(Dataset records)

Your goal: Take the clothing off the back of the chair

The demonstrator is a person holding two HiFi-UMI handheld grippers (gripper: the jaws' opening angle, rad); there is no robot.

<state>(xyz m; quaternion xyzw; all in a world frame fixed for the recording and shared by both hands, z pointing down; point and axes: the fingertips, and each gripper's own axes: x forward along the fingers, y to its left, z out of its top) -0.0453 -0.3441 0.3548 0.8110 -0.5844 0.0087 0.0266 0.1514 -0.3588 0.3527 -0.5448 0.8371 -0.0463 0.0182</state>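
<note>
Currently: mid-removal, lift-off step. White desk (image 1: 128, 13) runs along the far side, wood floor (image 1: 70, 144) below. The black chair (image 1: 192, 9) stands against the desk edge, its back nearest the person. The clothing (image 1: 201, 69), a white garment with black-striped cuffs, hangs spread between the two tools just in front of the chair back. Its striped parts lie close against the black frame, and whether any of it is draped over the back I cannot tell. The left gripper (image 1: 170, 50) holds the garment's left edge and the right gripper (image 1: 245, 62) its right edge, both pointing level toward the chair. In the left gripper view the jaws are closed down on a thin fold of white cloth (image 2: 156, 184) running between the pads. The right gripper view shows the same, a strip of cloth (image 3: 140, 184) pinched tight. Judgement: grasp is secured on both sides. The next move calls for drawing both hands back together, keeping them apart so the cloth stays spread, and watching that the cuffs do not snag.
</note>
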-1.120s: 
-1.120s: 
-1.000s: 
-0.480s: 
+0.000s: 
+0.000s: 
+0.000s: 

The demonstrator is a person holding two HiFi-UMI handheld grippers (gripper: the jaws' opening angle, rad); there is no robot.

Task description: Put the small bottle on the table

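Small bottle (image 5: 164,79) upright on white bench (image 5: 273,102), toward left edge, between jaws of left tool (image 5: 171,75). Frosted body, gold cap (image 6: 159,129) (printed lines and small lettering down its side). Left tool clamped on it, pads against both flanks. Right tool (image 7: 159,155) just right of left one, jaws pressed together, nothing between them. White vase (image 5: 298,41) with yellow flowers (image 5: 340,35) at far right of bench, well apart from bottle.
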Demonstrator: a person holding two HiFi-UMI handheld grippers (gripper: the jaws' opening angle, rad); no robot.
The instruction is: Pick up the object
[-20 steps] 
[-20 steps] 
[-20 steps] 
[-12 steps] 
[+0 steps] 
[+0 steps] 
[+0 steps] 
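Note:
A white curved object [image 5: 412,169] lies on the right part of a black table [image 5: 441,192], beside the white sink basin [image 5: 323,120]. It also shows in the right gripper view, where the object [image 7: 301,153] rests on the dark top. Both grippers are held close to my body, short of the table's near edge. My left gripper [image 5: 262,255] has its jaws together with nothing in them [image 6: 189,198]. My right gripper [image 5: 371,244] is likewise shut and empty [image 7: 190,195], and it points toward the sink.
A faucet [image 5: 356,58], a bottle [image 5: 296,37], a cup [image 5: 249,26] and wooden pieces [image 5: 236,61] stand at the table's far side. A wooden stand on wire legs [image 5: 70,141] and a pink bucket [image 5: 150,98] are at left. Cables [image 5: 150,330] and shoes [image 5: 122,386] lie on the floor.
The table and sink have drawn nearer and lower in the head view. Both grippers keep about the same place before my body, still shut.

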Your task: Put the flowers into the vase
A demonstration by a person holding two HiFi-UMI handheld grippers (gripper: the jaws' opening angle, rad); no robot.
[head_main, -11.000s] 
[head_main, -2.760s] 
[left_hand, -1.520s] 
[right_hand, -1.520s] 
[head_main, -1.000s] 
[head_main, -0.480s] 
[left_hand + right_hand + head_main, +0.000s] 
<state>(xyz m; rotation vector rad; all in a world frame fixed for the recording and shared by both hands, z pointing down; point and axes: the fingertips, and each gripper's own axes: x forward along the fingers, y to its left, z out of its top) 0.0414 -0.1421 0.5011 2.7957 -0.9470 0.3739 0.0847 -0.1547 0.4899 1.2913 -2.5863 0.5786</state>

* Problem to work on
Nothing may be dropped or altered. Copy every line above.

* Solved exercise
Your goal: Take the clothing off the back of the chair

The demonstrator is a person holding two HiFi-UMI handheld grippers (gripper: the jaws' opening angle, rad); there is no robot.

<state>(xyz m; quaternion xyzw; all in a world frame fixed for the recording and shared by both hands, z pointing down; point and axes: the fingertips, and each gripper's own axes: x forward along the fingers, y to its left, z out of its top) -0.0453 -0.3441 0.3548 0.8110 -0.5844 0.0087 0.0266 0.1514 -0.3588 0.3527 -0.5448 0.8371 -0.0463 0.0182</state>
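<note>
Currently: mid-removal, lift-off step. White desk (image 1: 128, 13) runs along the far side, wood floor (image 1: 70, 144) below. The black chair (image 1: 192, 9) stands against the desk edge, its back nearest the person. The clothing (image 1: 201, 69), a white garment with black-striped cuffs, hangs spread between the two tools just in front of the chair back. Its striped parts lie close against the black frame, and whether any of it is draped over the back I cannot tell. The left gripper (image 1: 170, 50) holds the garment's left edge and the right gripper (image 1: 245, 62) its right edge, both pointing level toward the chair. In the left gripper view the jaws are closed down on a thin fold of white cloth (image 2: 156, 184) running between the pads. The right gripper view shows the same, a strip of cloth (image 3: 140, 184) pinched tight. Judgement: grasp is secured on both sides. The next move calls for drawing both hands back together, keeping them apart so the cloth stays spread, and watching that the cuffs do not snag.
</note>
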-1.120s: 
-1.120s: 
-1.000s: 
-0.480s: 
+0.000s: 
+0.000s: 
+0.000s: 

The demonstrator is a person holding two HiFi-UMI handheld grippers (gripper: the jaws' opening angle, rad); there is no robot.

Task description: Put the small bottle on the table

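Small bottle (image 5: 164,79) upright on white bench (image 5: 273,102), toward left edge, between jaws of left tool (image 5: 171,75). Frosted body, gold cap (image 6: 159,129) (printed lines and small lettering down its side). Left tool clamped on it, pads against both flanks. Right tool (image 7: 159,155) just right of left one, jaws pressed together, nothing between them. White vase (image 5: 298,41) with yellow flowers (image 5: 340,35) at far right of bench, well apart from bottle.
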Demonstrator: a person holding two HiFi-UMI handheld grippers (gripper: the jaws' opening angle, rad); no robot.
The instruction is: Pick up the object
[-20 steps] 
[-20 steps] 
[-20 steps] 
[-12 steps] 
[+0 steps] 
[+0 steps] 
[+0 steps] 
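Note:
A white curved object [image 5: 412,169] lies on the right part of a black table [image 5: 441,192], beside the white sink basin [image 5: 323,120]. It also shows in the right gripper view, where the object [image 7: 301,153] rests on the dark top. Both grippers are held close to my body, short of the table's near edge. My left gripper [image 5: 262,255] has its jaws together with nothing in them [image 6: 189,198]. My right gripper [image 5: 371,244] is likewise shut and empty [image 7: 190,195], and it points toward the sink.
A faucet [image 5: 356,58], a bottle [image 5: 296,37], a cup [image 5: 249,26] and wooden pieces [image 5: 236,61] stand at the table's far side. A wooden stand on wire legs [image 5: 70,141] and a pink bucket [image 5: 150,98] are at left. Cables [image 5: 150,330] and shoes [image 5: 122,386] lie on the floor.
The table and sink have drawn nearer and lower in the head view. Both grippers keep about the same place before my body, still shut.
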
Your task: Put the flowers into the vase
A demonstration by a person holding two HiFi-UMI handheld grippers (gripper: the jaws' opening angle, rad); no robot.
[head_main, -11.000s] 
[head_main, -2.760s] 
[left_hand, -1.520s] 
[right_hand, -1.520s] 
[head_main, -1.000s] 
[head_main, -0.480s] 
[left_hand + right_hand + head_main, +0.000s] 
<state>(xyz m; rotation vector rad; all in a world frame fixed for the recording and shared by both hands, z pointing down; point and axes: the fingertips, and each gripper's own axes: x forward along the fingers, y to its left, z out of its top) 0.0414 -0.1421 0.5011 2.7957 -0.9470 0.3739 0.0847 -0.1547 0.4899 1.2913 -2.5863 0.5786</state>

Response complete; there is no more output.